◆ AIM OF THE EXERCISE
Pick out every line in the data below that holds "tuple".

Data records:

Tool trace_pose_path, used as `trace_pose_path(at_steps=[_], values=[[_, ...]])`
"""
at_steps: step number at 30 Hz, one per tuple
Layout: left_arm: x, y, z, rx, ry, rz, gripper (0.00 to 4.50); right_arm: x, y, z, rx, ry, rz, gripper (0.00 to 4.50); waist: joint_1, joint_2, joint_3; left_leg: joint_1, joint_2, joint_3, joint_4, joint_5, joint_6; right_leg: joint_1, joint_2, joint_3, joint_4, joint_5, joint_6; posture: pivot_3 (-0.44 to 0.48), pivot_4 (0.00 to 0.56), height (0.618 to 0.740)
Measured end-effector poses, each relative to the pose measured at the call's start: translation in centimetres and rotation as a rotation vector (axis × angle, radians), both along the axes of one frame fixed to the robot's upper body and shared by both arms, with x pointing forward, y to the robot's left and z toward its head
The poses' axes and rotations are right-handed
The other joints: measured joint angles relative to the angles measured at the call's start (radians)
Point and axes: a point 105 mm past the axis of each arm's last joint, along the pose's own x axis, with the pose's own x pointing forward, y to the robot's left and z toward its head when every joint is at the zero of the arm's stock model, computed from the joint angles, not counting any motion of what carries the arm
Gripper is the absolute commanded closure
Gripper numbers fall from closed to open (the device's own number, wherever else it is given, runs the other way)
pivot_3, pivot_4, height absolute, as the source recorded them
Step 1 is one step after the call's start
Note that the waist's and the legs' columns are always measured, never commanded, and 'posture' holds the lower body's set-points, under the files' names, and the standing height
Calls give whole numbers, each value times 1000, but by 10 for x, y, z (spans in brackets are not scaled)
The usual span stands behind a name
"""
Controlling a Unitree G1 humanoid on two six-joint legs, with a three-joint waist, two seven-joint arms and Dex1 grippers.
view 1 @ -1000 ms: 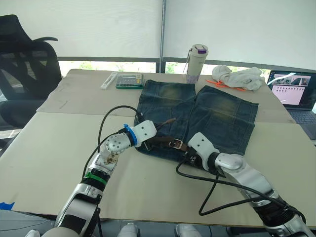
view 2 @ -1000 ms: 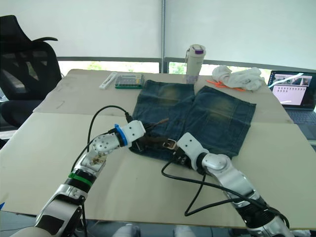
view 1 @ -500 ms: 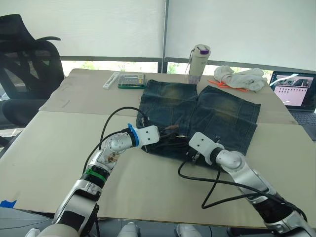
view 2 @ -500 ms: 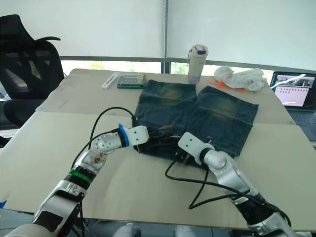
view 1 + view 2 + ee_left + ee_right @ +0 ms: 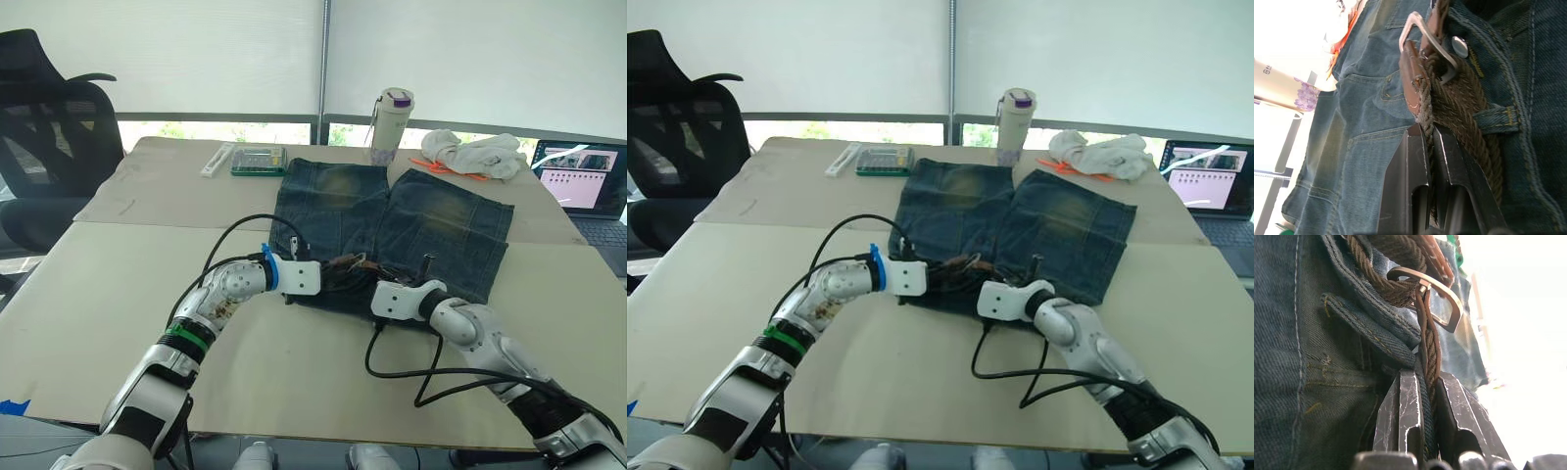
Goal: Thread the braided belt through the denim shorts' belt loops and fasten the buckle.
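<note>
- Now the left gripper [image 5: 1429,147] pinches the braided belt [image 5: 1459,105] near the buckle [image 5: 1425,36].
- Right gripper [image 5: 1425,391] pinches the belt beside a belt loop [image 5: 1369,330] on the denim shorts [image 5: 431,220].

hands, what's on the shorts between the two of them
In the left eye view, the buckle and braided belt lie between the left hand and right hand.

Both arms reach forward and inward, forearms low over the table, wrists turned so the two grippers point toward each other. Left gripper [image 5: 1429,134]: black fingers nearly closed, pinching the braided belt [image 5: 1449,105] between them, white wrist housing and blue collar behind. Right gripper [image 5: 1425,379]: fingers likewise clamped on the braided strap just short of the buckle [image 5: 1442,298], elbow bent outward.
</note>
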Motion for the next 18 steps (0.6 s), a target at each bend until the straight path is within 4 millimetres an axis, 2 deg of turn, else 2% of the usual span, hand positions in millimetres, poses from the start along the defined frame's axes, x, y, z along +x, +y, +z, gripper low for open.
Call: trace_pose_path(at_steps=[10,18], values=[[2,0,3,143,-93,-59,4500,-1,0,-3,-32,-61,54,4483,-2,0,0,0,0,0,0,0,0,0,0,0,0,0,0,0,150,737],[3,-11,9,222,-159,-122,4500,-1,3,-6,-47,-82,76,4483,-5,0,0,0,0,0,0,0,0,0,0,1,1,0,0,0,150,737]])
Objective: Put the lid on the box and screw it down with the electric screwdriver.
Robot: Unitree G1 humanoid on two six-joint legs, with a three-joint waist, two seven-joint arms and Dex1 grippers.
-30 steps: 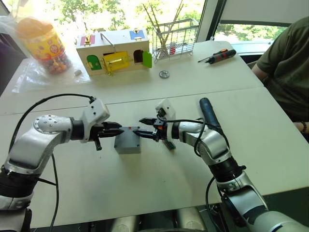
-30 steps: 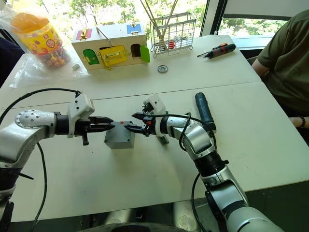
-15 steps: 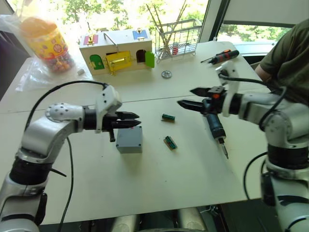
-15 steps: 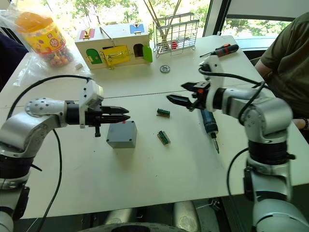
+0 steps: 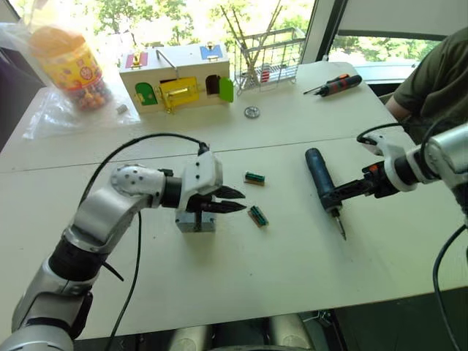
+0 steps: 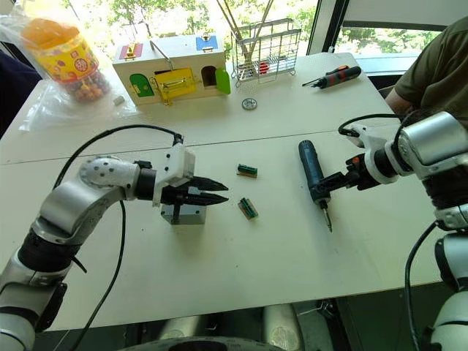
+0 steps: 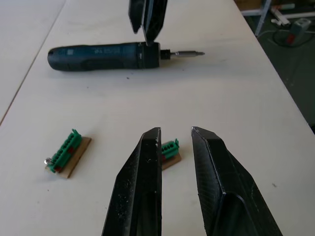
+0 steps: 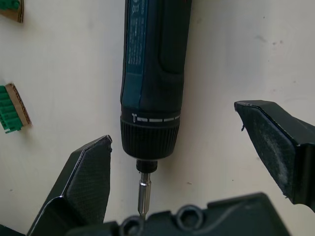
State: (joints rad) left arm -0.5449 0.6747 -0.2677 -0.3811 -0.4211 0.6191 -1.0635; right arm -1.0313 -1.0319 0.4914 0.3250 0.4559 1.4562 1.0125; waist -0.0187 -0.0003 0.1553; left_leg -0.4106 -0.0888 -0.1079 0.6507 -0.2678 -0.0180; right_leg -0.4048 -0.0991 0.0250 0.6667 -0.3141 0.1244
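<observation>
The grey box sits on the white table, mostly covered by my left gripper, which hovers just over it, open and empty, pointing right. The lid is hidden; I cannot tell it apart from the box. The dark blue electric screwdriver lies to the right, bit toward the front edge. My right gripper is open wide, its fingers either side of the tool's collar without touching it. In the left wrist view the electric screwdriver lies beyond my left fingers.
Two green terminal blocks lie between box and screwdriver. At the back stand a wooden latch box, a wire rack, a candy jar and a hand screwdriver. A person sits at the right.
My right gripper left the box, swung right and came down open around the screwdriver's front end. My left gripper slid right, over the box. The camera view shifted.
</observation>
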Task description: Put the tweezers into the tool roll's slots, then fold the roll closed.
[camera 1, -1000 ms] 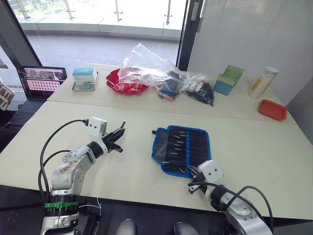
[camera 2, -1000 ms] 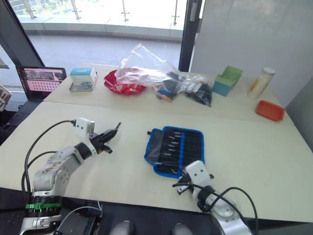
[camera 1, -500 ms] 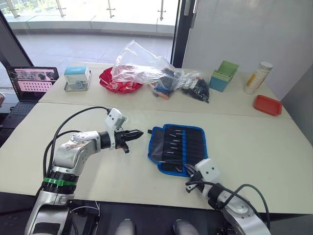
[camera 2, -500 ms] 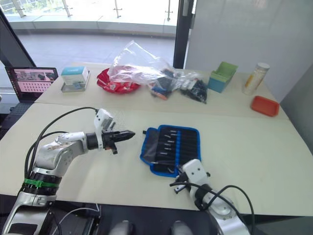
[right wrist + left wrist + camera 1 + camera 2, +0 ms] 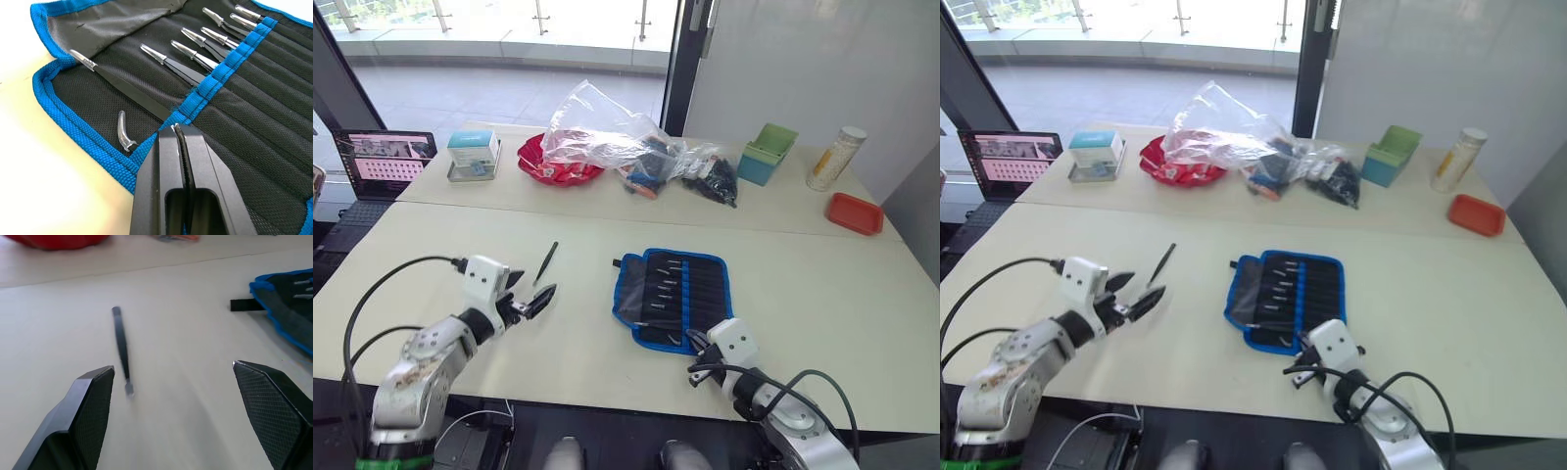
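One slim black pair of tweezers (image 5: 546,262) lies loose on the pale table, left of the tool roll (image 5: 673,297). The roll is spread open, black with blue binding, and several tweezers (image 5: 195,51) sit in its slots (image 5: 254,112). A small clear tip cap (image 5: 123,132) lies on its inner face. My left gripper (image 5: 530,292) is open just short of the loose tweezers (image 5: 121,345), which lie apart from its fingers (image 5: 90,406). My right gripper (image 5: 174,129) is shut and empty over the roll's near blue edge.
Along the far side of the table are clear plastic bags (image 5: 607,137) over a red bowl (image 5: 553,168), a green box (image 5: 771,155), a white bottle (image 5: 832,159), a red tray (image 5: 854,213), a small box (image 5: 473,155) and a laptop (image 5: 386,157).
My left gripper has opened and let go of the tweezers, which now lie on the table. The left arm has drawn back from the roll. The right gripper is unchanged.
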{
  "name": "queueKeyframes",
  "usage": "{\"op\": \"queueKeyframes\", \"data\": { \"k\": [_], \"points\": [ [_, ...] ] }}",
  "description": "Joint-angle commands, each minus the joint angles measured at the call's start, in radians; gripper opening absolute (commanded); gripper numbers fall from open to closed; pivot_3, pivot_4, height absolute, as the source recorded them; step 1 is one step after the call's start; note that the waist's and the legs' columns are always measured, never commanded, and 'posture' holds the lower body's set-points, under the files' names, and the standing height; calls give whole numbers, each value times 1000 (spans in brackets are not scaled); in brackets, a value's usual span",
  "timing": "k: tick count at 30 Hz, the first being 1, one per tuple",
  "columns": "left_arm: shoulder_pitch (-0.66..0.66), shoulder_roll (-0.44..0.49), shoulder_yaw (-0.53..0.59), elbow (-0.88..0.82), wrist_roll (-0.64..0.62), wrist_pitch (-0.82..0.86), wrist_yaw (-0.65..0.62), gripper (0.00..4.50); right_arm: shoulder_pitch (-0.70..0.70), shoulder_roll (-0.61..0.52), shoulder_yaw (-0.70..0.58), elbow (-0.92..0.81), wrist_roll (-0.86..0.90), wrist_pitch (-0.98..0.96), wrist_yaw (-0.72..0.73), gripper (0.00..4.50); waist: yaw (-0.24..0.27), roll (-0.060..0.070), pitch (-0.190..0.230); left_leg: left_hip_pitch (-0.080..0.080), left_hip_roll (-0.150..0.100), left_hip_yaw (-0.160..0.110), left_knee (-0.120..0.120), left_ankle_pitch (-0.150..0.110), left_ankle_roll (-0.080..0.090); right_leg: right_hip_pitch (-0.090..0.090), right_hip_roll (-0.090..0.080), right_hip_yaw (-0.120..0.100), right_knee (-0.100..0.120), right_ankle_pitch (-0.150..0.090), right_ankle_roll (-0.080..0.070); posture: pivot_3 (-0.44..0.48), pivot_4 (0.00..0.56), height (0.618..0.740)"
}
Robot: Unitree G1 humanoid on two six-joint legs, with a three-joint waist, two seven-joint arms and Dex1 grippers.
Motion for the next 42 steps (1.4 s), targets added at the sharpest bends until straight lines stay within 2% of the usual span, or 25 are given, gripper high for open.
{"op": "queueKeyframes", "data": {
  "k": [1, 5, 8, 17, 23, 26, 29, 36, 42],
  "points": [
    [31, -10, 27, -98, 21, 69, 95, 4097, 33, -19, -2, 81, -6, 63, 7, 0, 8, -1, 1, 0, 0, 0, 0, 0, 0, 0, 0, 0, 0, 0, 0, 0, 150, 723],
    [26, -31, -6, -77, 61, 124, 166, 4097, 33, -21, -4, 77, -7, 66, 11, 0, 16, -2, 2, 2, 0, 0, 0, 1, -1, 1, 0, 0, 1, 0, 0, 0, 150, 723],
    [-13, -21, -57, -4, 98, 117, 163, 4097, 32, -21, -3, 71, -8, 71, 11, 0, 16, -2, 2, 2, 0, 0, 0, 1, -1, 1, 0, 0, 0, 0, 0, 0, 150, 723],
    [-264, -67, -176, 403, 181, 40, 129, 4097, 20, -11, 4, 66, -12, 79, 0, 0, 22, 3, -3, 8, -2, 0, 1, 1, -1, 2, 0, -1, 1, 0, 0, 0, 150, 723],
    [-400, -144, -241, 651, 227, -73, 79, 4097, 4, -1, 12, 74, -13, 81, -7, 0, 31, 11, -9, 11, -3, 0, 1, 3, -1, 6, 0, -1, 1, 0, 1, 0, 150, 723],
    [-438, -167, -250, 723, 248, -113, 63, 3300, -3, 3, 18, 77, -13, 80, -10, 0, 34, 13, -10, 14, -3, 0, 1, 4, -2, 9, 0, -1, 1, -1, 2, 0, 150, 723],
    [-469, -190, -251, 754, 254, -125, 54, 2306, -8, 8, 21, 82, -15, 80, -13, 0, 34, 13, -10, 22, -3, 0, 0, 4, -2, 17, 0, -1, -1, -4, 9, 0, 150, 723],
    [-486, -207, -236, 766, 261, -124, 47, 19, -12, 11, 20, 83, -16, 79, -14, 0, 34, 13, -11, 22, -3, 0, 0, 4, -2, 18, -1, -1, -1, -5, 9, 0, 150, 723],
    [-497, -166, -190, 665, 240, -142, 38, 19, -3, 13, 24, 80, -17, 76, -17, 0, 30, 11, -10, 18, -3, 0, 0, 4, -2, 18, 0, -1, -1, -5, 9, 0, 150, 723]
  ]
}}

◆ ANSWER TO THE PROBLEM
at_steps: step number at 30 Hz, one per tuple
  "timing": "k: tick count at 30 Hz, the first being 1, one per tuple",

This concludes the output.